Jakob Lorber - Het Grote Johannes Evangelie (deel 9)

«« 108 / 214 »»
[1] Als eerste vroeg toen het meisje aan Mij: 'O Heer en Meester en hoogste Koning vol goddelijke macht en kracht, hoe was het voor U toch mogelijk om deze werkelijk hemelse wijn in de bekers puur uit het niets te scheppen, en ook zo plotseling, dat niet te zien was hoe die in de bekers kwam? Ik weet wel dat voor de goddelijke kracht niets onmogelijk is en dat God alles wat er bestaat heeft geschapen en nog voortdurend schept; maar bij het scheppen neemt God steeds een bepaalde orde in acht, en wel zo, dat er om een volmaakt ding tot stand te brengen altijd het ene aan het andere voorafgaat, en de hoofdzaak dan ook altijd verschijnt als gevolg van de vaak vele voorafgaande processen en dat naar alle waarheid ook is.
[2] Ja, de wijn die van de wijnstok komt is niet minder een wonder! Maar bij het ontstaan van de wijn vanaf de wijnstok zijn er heel veel processen tot aan de volledig rijpe druif; maar hier bij het werkelijk scheppen van de allerbeste wijn in de bekers was er geen proces, maar U wilde het -en meteen waren de bekers vol wijn! Hoe is dat toch mogelijk?'
[3] Ik zei: 'Luister, Mijn lief dochtertje, je bent weliswaar pas twaalfjaar; maar jouw verstand reikt zover als na veertig jaar goede ontwikkeling! Met zo'n vraag is nog nauwelijks iemand bij Mij aangekomen. Ja, Mijn lief dochtertje, de vraag die je hier hebt gesteld is wel heel duidelijk en begrijpelijk, -maar het antwoord dat Ik daarop moet geven zal jullie zeker niet even helder en begrijpelijk voorkomen; maar omdat je het gevraagd hebt, zul je van Mij ook antwoord krijgen.

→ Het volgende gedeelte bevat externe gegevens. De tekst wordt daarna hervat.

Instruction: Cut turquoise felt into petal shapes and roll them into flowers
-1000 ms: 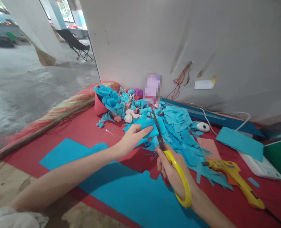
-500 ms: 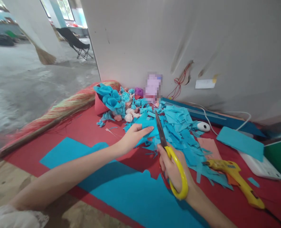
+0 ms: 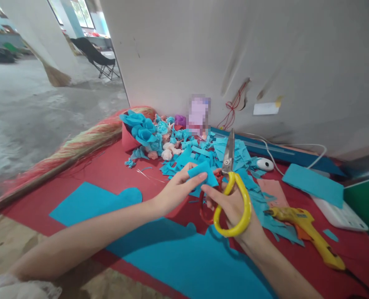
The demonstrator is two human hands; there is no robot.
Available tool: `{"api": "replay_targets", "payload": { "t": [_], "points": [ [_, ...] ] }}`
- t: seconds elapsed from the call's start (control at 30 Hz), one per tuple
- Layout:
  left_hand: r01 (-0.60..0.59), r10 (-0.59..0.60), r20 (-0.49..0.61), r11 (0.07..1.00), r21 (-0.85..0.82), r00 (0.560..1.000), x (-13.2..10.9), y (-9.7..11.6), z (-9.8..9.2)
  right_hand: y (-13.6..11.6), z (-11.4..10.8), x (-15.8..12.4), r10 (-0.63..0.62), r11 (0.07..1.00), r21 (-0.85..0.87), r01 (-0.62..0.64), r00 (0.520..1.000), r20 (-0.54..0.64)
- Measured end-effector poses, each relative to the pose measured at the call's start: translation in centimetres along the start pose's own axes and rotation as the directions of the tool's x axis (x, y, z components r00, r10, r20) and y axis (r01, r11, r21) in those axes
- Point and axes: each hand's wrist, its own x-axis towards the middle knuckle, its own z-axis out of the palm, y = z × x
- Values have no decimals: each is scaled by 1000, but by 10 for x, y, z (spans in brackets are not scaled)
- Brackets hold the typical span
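Observation:
Between thumb and fingers, my left hand (image 3: 184, 182) pinches a small folded piece of blue paper (image 3: 203, 171). My right hand (image 3: 231, 203) grips scissors (image 3: 230, 155) with one yellow and one red handle loop, their blades together and pointing away from me. The right fingertips are close beside the blue piece; whether they touch it I cannot tell. Behind both hands lies a heap of blue paper scraps (image 3: 231, 145). A large blue sheet (image 3: 172, 257) with a curved cut edge spreads below my forearms on the red tabletop (image 3: 103, 166).
On the right lie a yellow glue gun (image 3: 309, 228), a folded blue stack (image 3: 315, 182) on a white device, and a pink sheet (image 3: 274, 193). Blue paper flowers (image 3: 141, 126) in a red cone stand at back left, beside small rolled flowers (image 3: 168, 149). A broom (image 3: 78, 137) borders the left side.
The scissors have tilted upright and turned away from the paper, their blades swinging up to the right. My right fingers have come near the blue piece, which now appears smaller and folded.

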Motion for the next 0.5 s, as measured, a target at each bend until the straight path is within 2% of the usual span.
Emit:
{"api": "replay_targets", "payload": {
  "t": [0.13, 0.37, 0.43, 0.5],
  "points": [
    [31, -26, 58, 997, -77, 998, -5, 0, 3, -8, -1, -7, -56, 995, 85, 58, 998, -28],
    [29, -19, 135, 997, -70, 991, -11, 15, 2, -26, -13, -12, -86, 996, 34, 86, 996, -14],
    [53, -48, 149, 998, -34, 988, -11, 19, 1, -29, -15, -13, -78, 996, 32, 77, 997, 0],
    [70, -80, 218, 996, 55, 973, -11, 22, -2, -30, -16, -13, -76, 997, 16, 75, 997, 17]
  ]
}}
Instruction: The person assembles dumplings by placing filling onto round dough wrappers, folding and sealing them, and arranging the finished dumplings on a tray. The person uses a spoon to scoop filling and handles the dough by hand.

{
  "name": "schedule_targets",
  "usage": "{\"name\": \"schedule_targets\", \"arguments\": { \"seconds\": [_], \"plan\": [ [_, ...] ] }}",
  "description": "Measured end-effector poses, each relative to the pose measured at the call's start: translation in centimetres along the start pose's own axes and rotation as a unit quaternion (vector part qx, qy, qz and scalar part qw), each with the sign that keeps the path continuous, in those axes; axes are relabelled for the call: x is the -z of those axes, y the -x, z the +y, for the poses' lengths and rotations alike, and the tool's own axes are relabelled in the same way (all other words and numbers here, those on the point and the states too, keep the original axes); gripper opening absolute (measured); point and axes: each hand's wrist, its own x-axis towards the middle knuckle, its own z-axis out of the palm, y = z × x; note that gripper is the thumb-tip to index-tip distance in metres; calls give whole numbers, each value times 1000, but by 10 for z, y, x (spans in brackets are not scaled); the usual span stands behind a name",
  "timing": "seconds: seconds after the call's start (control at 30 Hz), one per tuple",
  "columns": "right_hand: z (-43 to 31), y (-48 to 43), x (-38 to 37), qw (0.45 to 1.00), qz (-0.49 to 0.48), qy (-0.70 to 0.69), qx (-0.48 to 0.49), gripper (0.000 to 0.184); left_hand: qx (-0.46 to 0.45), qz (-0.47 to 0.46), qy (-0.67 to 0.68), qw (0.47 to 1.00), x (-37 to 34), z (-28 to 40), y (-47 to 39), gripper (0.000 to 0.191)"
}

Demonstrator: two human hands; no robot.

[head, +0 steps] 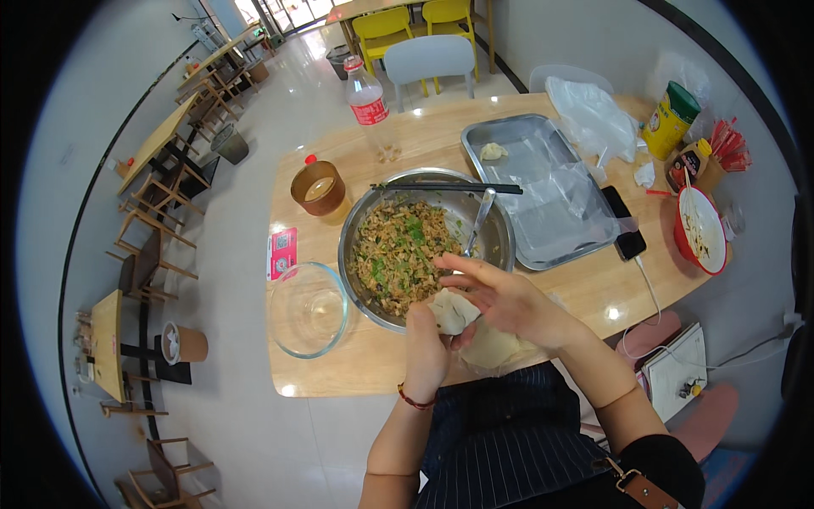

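Observation:
A folded dough dumpling [454,312] rests in my left hand [427,347], at the near edge of a steel bowl. My right hand [509,305] is beside it, fingers spread over the dumpling; whether its lower fingers touch the dough is unclear. Minced filling with chopped greens [400,254] lies in the steel bowl [348,280]. A metal spoon [481,219] leans in the bowl, and black chopsticks [445,188] lie across its rim. Flat dough wrappers [488,347] are partly hidden under my right hand. One dumpling [493,151] sits in the metal tray [540,259], which has plastic film in it.
Left of the bowl stand a glass bowl [309,353], a brown cup [318,191] and a plastic bottle [369,108]. On the right are a phone [626,229] with a cable, a red-and-white bowl [699,235], a yellow canister [669,124] and a sauce bottle [690,162].

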Motion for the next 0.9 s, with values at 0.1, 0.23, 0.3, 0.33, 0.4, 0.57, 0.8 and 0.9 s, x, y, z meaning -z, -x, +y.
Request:
{"name": "schedule_targets", "arguments": {
  "seconds": [0.1,0.23,0.3,0.33,0.4,0.57,0.8,0.9],
  "plan": [
    [-23,9,-11,930,-21,351,105,70,-36,50,-84,995,-6,8,4,76],
    [-21,12,-23,873,65,436,207,58,-133,59,-132,980,-17,7,-7,70],
    [-23,13,-23,857,82,454,230,56,-150,46,-140,978,-19,8,-13,67],
    [-22,17,-21,864,79,448,218,56,-152,23,-141,978,-17,7,-15,65],
    [-23,20,-19,872,91,435,203,49,-93,4,-152,984,-14,7,-20,79],
    [-40,10,23,994,102,23,-28,38,-90,-37,-290,952,-25,29,-33,124],
    [-73,-86,207,932,262,245,46,27,-118,16,-179,977,-3,38,-26,77],
    [-39,-122,267,872,270,407,10,27,-124,-14,-238,963,0,37,-26,67]
  ]
}}
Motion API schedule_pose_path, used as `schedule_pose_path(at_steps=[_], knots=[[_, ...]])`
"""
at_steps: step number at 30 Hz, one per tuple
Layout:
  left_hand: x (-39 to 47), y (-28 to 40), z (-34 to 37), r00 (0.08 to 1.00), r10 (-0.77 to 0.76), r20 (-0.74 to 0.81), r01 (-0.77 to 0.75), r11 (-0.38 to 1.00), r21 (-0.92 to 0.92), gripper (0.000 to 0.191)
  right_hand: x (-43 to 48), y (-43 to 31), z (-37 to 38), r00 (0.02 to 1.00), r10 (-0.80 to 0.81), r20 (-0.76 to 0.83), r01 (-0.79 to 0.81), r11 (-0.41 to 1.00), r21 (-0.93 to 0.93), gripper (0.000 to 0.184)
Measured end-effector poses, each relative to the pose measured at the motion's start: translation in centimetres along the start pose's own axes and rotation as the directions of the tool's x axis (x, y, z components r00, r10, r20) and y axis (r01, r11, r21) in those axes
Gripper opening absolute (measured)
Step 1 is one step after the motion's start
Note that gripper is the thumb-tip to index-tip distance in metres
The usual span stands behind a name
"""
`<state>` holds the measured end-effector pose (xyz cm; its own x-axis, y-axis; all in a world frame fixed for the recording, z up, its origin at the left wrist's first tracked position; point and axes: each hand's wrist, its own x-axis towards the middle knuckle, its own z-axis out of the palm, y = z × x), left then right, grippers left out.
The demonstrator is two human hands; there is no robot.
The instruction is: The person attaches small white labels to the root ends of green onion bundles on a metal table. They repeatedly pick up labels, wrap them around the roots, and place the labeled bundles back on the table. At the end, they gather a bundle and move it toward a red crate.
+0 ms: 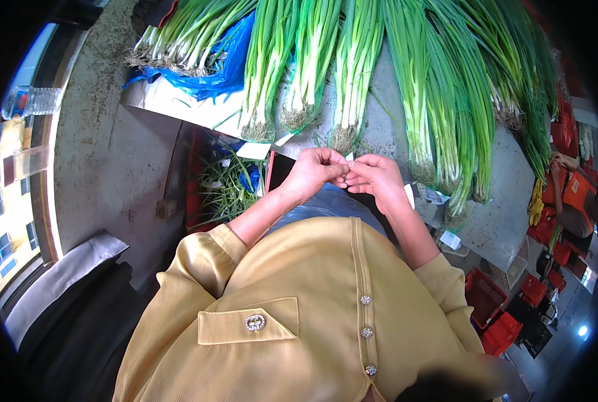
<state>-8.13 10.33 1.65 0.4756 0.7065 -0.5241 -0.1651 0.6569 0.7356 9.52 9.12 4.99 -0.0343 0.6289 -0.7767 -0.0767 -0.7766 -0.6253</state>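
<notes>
My left hand (319, 171) and my right hand (376, 178) meet at the table's front edge, fingertips pinched together. A corner of a small white tag (349, 157) shows between the fingers; the rest of it is hidden. Just beyond them lies a bundle of green onions (351, 90) in green netting, its roots toward me. To its left are two more netted bundles (306, 75), (263, 80), with a white tag (253, 150) by the roots of the leftmost. Several netted bundles (442, 110) lie to the right, some with tags at their root ends.
Loose green onions (188, 45) rest on a blue plastic bag (228, 75) at the far left. Below the grey table (490, 226) are green trimmings (223, 186). Another person's arm (557, 183) is at the right, near red crates (485, 296). A wall (98, 151) stands left.
</notes>
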Motion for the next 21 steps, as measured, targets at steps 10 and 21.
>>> schedule_pose_path(at_steps=[10,21], knots=[[0.0,-1.1,0.4,0.997,0.058,-0.048,-0.043,0.964,0.263,0.009,1.0,0.8,-0.9,0.996,0.035,0.081,-0.036,0.999,0.013,0.012],[-0.7,-1.7,1.1,0.937,0.347,-0.043,-0.252,0.756,0.604,0.006,1.7,0.2,-0.5,0.999,0.051,-0.012,-0.051,0.998,0.032,0.017]])
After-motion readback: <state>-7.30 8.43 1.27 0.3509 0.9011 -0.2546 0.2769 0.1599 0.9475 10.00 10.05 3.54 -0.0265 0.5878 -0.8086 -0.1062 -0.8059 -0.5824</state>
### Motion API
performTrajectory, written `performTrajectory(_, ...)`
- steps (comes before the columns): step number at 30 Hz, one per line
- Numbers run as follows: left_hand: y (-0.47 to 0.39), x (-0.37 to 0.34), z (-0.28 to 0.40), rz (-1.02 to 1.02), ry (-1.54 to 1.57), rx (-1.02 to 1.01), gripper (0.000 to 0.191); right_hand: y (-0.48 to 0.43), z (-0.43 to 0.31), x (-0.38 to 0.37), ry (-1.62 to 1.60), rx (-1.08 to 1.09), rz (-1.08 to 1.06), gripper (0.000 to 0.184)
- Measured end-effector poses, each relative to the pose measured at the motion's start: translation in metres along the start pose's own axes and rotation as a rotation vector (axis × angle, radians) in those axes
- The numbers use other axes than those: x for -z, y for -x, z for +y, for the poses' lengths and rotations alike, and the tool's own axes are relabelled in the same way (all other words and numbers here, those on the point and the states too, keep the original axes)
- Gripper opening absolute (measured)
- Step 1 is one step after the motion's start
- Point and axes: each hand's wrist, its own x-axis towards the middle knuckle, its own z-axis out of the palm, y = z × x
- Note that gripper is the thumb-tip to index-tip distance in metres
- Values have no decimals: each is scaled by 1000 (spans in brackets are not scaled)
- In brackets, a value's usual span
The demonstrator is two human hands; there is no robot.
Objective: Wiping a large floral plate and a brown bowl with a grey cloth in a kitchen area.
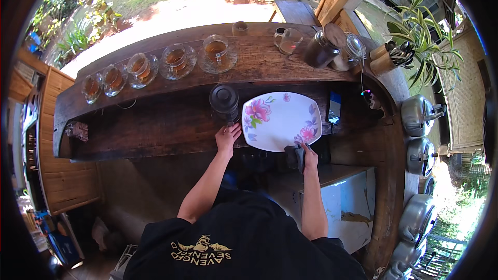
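Note:
My left hand (227,139) reaches to the near side of a dark-lidded French press (224,101), its fingertips at the handle. Whether the fingers close on that handle is hard to make out. Just right of it lies a white tray (281,120) with pink flowers and a rounded rectangular outline. A dark grey cloth (296,156) is bunched in my right hand (310,158), at the tray's lower right edge. Both the press and the tray are on the lower shelf of a dark wooden counter (155,132).
Several glass cups of tea on saucers (216,52) line the raised ledge. Farther right stand a glass mug (290,41), a large lidded jar (325,44) and bamboo holders with spoons (383,62). A phone (334,108) lies beside the tray. Metal kettles (418,114) line the right side.

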Motion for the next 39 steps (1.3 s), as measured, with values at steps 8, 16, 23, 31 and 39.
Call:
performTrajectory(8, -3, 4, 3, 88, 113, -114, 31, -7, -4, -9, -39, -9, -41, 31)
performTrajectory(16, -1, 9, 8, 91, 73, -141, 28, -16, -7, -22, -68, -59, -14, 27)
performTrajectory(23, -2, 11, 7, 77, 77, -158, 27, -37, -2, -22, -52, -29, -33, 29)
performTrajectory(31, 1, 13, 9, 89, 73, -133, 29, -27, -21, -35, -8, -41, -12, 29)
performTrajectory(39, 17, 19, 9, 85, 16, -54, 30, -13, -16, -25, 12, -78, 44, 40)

[4] Kijk, de wijn die door de wijnstok geleidelijk aan bereid wordt, is net zo'n wonder als deze wijn, die Ik hier plotseling voor jullie heb geschapen! Ik zou de wijn en ook al het andere voortdurend kunnen scheppen zoals de wolken en de regen in de lucht en zoals Ik nu ook voor jullie de versterkende wijn heb geschapen uit de lucht, waarin alle bestanddelen die nodig zijn voor de wijn reeds aanwezig zijn, evenals alles wat vereist is voor het voortbrengen van alle andere geschapen dingen. De mens kan dat met zijn lichamelijke ogen niet zien, maar alleen de geest kan dat zien, afzonderen en verenigen, en het dan plotseling of om het menselijk verstand, de liefde en het geduld te beproeven, en ook om de werkzaamheid van de mensen op te wekken en de traagheid van de mensen geen kans te geven -stap voor stap op de jullie bekende manier tot stand brengen. Maar altijd is het een en dezelfde geest, die als enige in staat is alles op de ene of op de andere manier te bewerkstelligen, omdat hij uiteindelijk het oerbegin van alles is en ook eeuwig zal zijn; want alles wat bestaat is in de grond van de zaak alleen maar de macht, kracht, liefde, wijsheid en wil van de geest.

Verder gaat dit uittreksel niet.